Hmm . . . If I understand your response correctly, that's the answer I was hoping was not the case :( It sounds like the queue is ignorant of the flow, i.e., it only knows that it has a packet and wants to know if it should dequeue it. It has no idea that packet 1 is from an existing conversation and packet 2 is from a new one that needs to be jumped to the head of the overall queue if packet 1 and 2 are in the same leaf class. Let me illustrate with two separate examples to see if I understand. In the first example, we have periodic traffic such as VoIP and, in the second, we have bulk traffic which is being sent as fast as the originating system can send it. In both cases, let's assume there is another class which is always backlogged.
In the first case, we are sending 222 byte RTP VoIP packets every 20ms.
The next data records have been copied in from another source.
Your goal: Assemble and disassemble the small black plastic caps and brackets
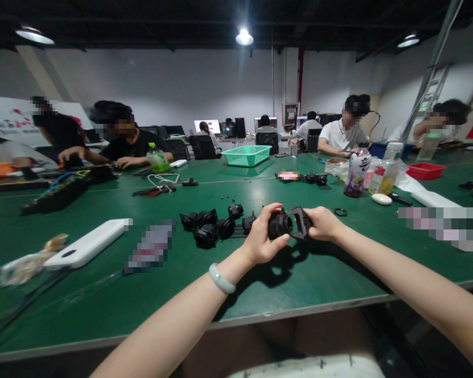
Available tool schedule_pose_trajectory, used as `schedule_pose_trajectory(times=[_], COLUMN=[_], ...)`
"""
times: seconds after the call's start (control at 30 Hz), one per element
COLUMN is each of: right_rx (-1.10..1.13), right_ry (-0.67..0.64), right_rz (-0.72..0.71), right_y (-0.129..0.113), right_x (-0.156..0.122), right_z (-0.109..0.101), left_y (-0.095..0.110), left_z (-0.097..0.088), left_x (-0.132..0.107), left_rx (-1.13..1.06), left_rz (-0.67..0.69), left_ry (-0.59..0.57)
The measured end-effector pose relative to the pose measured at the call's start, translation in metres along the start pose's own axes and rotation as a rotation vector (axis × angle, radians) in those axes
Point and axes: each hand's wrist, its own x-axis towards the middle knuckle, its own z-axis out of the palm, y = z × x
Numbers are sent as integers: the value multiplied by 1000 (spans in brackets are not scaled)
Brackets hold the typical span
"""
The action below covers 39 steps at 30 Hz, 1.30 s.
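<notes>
My left hand [265, 237] is closed around a black threaded cylindrical part [280, 224], thumb below and fingers over the top. Close beside it, my right hand [322, 223] grips a black open frame-shaped bracket [300, 222] by its right side. The bracket's opening faces the cylinder's end; whether the two touch I cannot tell. Left of my hands lies a cluster of similar black parts [207, 231] on the green table [236, 294]. A black ring [340, 212] rests to the right of my right hand.
A white power strip [89, 245] and a blurred flat packet [152, 247] lie at left. A green basket [247, 156] stands at the far side. Bottles [357, 174], a white oval object [381, 199] and a red tray [425, 170] are at right. Several people sit around the table.
</notes>
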Motion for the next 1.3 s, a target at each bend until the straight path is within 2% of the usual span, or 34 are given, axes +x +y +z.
schedule_pose_trajectory(times=[1.3], right_rx=[-23], right_ry=[-10], right_rz=[39], right_y=[-3], right_x=[0], right_z=[-1], left_y=[-8], left_z=[-1], left_x=[-3], left_rx=[180], left_rz=[62], left_ry=[23])
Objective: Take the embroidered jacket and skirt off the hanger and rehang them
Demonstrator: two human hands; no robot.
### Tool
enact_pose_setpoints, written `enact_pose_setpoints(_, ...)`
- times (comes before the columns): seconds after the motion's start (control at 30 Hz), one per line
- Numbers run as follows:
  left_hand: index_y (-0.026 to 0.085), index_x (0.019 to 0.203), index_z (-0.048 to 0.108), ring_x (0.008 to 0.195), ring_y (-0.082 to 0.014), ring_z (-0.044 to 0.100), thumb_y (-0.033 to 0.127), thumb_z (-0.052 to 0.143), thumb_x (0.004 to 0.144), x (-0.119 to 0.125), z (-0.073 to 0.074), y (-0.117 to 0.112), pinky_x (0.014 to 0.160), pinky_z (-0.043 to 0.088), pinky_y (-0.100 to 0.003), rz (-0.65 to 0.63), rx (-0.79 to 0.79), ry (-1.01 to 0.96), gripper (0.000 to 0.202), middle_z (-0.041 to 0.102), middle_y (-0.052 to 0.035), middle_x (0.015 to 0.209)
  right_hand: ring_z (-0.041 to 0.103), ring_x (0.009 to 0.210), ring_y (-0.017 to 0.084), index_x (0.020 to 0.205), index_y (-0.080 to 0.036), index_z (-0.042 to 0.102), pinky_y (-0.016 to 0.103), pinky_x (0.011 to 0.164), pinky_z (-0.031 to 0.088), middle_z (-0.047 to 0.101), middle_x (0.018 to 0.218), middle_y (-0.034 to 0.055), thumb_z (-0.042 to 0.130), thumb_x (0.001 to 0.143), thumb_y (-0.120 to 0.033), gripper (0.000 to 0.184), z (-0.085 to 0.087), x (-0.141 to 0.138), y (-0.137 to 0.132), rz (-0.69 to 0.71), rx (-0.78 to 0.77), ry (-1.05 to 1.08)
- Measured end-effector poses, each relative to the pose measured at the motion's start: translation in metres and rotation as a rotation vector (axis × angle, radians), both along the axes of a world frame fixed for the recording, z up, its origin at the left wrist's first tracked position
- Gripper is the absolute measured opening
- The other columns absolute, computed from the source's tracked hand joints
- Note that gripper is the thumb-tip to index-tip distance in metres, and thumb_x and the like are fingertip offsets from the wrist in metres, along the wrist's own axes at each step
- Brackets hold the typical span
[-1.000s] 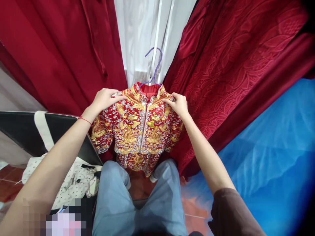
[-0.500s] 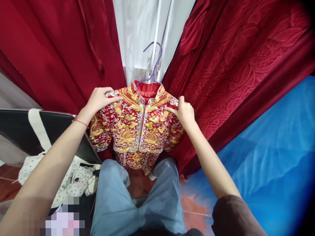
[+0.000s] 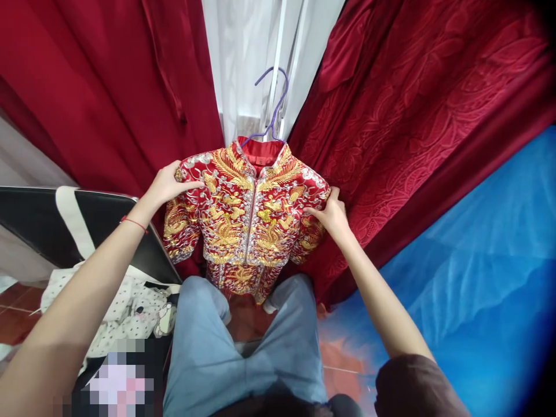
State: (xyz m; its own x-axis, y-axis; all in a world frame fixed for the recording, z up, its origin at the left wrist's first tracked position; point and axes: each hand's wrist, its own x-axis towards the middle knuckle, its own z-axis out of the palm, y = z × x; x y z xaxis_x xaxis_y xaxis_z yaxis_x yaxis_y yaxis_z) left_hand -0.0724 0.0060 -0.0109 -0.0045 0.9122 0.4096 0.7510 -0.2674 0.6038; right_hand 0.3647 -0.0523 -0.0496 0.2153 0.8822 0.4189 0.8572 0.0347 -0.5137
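A red jacket point(image 3: 230, 220), thick with gold and silver embroidery, hangs upright in front of my knees on a purple hanger point(image 3: 274, 116). Its front zip is closed, and the hanger's hook sticks up free above the collar. My left hand point(image 3: 167, 184) grips the jacket at the shoulder on the left, thumb on the front and fingers behind. On the opposite shoulder, my right hand point(image 3: 333, 215) pinches the cloth the same way. Below the jacket's hem shows a matching embroidered piece point(image 3: 241, 279); its lower end reaches between my legs.
Dark red curtain-like cloth point(image 3: 99, 75) hangs at left, with red patterned fabric point(image 3: 412, 116) at right. Blue gauzy fabric point(image 3: 478, 249) spreads at lower right. A black chair-like panel point(image 3: 30, 214) with a white strap and dotted white cloth point(image 3: 113, 313) are at left.
Both hands have slid outward and slightly down along the jacket's shoulders, keeping hold. The jacket and hanger have risen slightly in view.
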Motion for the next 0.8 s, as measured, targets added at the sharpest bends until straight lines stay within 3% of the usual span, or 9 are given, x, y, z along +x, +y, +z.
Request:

Thus, we set rt umax to 222, dmax to 5ms, and rate to some number more than sufficient to handle VoIP. I think the umax/dmax setting means we reduce deadline time for the RTP packet but only for the first one. So I start one VoIP conversation, the first packet is "accelerated" and the rest keep arriving in 20ms intervals. These are having their deadline times calculated according to the rt rate and not the accelerated umax/dmax slope. 1ms after one of those RTP packets arrives, an RTP from a new VoIP session arrives. Is deadline calculated for this first packet of the new conversation from umax/dmax or rate? I would hope it would be umax/dmax but, since it sounds like the class does not distinguish between separa
te flows, it will be calculated at rate since we have already exceeded the intersection of m1 and m2. Hmm . . . or does the time between the VoIP packets arriving every 20ms mean the queue actually is no longer backlogged and therefore resets the service curve so that each packet is effectively on the m1 slope rather than the m2 slope?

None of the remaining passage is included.